> _TO DO_
Copy the data exactly, keeping every line intact.

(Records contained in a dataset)
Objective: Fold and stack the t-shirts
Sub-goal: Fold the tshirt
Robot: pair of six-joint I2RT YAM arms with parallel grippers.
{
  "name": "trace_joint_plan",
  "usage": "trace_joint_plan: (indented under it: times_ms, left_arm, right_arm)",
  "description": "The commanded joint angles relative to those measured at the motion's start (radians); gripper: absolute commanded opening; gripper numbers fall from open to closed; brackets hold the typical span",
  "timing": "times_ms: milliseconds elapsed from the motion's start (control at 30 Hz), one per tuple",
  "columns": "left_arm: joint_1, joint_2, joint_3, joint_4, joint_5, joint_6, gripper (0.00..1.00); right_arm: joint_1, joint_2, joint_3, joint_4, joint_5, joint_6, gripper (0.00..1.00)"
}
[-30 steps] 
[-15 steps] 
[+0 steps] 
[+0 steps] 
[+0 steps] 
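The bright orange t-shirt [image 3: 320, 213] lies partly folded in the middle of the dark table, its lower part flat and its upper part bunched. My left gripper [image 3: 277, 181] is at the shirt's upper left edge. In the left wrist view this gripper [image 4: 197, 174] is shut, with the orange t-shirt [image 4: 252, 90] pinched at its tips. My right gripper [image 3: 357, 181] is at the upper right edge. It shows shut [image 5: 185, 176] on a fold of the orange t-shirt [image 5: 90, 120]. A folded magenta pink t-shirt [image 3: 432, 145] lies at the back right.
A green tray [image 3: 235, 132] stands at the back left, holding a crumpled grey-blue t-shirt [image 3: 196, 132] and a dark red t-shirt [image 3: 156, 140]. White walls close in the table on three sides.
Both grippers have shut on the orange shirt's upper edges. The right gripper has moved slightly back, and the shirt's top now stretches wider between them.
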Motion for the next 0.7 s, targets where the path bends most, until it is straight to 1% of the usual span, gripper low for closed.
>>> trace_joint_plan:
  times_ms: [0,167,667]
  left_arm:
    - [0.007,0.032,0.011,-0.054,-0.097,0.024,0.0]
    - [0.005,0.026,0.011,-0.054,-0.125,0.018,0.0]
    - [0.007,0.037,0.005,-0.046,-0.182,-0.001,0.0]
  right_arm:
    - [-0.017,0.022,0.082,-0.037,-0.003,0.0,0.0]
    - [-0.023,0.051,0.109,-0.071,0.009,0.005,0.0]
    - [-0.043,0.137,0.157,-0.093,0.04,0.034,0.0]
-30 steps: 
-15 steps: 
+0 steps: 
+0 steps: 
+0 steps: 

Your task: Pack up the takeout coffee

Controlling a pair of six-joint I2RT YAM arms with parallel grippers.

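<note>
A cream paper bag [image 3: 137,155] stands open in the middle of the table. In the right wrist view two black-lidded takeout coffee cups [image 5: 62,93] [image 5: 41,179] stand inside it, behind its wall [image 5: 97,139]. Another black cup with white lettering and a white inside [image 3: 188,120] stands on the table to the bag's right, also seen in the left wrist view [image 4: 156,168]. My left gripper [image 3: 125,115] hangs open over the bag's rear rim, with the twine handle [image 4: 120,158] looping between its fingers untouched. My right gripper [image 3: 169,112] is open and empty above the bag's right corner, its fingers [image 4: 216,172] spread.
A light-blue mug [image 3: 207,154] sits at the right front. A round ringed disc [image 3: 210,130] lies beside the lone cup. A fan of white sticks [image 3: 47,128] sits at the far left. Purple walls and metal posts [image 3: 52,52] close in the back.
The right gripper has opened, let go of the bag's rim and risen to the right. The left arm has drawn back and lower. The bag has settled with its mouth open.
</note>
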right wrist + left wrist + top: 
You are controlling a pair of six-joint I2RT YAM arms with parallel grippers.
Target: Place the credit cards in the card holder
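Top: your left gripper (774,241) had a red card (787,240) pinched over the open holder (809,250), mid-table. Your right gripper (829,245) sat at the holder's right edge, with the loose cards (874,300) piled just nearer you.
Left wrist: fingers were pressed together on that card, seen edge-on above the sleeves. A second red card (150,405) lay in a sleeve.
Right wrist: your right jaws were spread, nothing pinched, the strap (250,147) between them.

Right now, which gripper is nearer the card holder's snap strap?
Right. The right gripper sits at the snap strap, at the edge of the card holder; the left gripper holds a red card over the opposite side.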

> _REPLY TO THE TASK_
Objective: Fold and stack the t-shirts
Sub-goal: Fold the tshirt
Robot: pair of six-joint I2RT YAM arms with parallel grippers.
{
  "name": "trace_joint_plan",
  "usage": "trace_joint_plan: (indented under it: times_ms, left_arm, right_arm)",
  "description": "The commanded joint angles relative to those measured at the motion's start (radians); gripper: absolute commanded opening; gripper numbers fall from open to closed; brackets hold the typical span",
  "timing": "times_ms: milliseconds elapsed from the motion's start (control at 30 Hz), one per tuple",
  "columns": "left_arm: joint_1, joint_2, joint_3, joint_4, joint_5, joint_6, gripper (0.00..1.00); right_arm: joint_1, joint_2, joint_3, joint_4, joint_5, joint_6, gripper (0.00..1.00)"
}
[-30 steps] 
[-15 steps] 
[+0 steps] 
[+0 steps] 
[+0 steps] 
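The bright orange t-shirt [image 3: 320, 213] lies partly folded in the middle of the dark table, its lower part flat and its upper part bunched. My left gripper [image 3: 277, 181] is at the shirt's upper left edge. In the left wrist view this gripper [image 4: 197, 174] is shut, with the orange t-shirt [image 4: 252, 90] pinched at its tips. My right gripper [image 3: 357, 181] is at the upper right edge. It shows shut [image 5: 185, 176] on a fold of the orange t-shirt [image 5: 90, 120]. A folded magenta pink t-shirt [image 3: 432, 145] lies at the back right.
A green tray [image 3: 235, 132] stands at the back left, holding a crumpled grey-blue t-shirt [image 3: 196, 132] and a dark red t-shirt [image 3: 156, 140]. White walls close in the table on three sides.
Both grippers have shut on the orange shirt's upper edges. The right gripper has moved slightly back, and the shirt's top now stretches wider between them.
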Motion for the next 0.7 s, targets where the path bends most, until it is straight to 1% of the usual span, gripper low for closed.
>>> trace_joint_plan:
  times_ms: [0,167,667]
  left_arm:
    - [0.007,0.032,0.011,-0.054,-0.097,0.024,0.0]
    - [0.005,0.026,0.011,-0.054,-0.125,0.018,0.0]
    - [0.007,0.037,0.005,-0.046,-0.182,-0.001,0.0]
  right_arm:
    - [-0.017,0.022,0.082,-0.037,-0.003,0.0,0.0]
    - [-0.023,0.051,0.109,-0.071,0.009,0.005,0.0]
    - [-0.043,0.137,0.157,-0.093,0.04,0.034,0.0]
-30 steps: 
-15 steps: 
+0 steps: 
+0 steps: 
+0 steps: 

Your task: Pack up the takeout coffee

Controlling a pair of six-joint I2RT YAM arms with parallel grippers.

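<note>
A cream paper bag [image 3: 137,155] stands open in the middle of the table. In the right wrist view two black-lidded takeout coffee cups [image 5: 62,93] [image 5: 41,179] stand inside it, behind its wall [image 5: 97,139]. Another black cup with white lettering and a white inside [image 3: 188,120] stands on the table to the bag's right, also seen in the left wrist view [image 4: 156,168]. My left gripper [image 3: 125,115] hangs open over the bag's rear rim, with the twine handle [image 4: 120,158] looping between its fingers untouched. My right gripper [image 3: 169,112] is open and empty above the bag's right corner, its fingers [image 4: 216,172] spread.
A light-blue mug [image 3: 207,154] sits at the right front. A round ringed disc [image 3: 210,130] lies beside the lone cup. A fan of white sticks [image 3: 47,128] sits at the far left. Purple walls and metal posts [image 3: 52,52] close in the back.
The right gripper has opened, let go of the bag's rim and risen to the right. The left arm has drawn back and lower. The bag has settled with its mouth open.
</note>
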right wrist + left wrist + top: 
You are controlling a pair of six-joint I2RT YAM arms with parallel grippers.
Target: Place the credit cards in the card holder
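Top: your left gripper (774,241) had a red card (787,240) pinched over the open holder (809,250), mid-table. Your right gripper (829,245) sat at the holder's right edge, with the loose cards (874,300) piled just nearer you.
Left wrist: fingers were pressed together on that card, seen edge-on above the sleeves. A second red card (150,405) lay in a sleeve.
Right wrist: your right jaws were spread, nothing pinched, the strap (250,147) between them.

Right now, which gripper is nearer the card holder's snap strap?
Right. The right gripper sits at the snap strap, at the edge of the card holder; the left gripper holds a red card over the opposite side.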

The submitted response is complete.